"Researchers at ReliaQuest say that the espionage outfit, which Microsoft tracks as a China-based state-sponsored actor, modified a legitimate ArcGIS server object extension (SOE) to act as a web shell, giving them long-term, near-invisible access. By exploiting ArcGIS' extensibility features while avoiding traditional, signature-based malware, Flax Typhoon embedded itself so deeply that even restoring systems from backups simply reinstalled the implant."
"The SOE component was modified to accept base64-encoded commands passed through REST API parameters, and the attackers secured their access with a hardcoded secret key, ensuring that only they could communicate with it. Flax Typhoon leveraged valid credentials - reportedly a portal administrator account - to deploy the malicious extension. That allowed them to mask their activity as routine system operations, slipping under many defenders' radar."

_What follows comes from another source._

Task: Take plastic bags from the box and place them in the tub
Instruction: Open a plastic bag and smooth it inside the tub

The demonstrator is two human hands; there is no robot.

A China-based state-sponsored cybergang, Flax Typhoon, modified a legitimate ArcGIS server object extension (SOE) into a web shell to gain long-term, near-invisible access. The attackers exploited ArcGIS extensibility and avoided signature-based malware, embedding the implant so deeply that restoring systems from backups reinstalled the malicious component. The SOE accepted base64-encoded commands via REST API parameters and required a hardcoded secret key for access. Deployment used valid credentials, reportedly a portal administrator account, allowing activity to appear as routine operations and slip past many defenders. Compromising ArcGIS risks geospatial, infrastructure, and environmental systems, and backups can become a reinfection vector.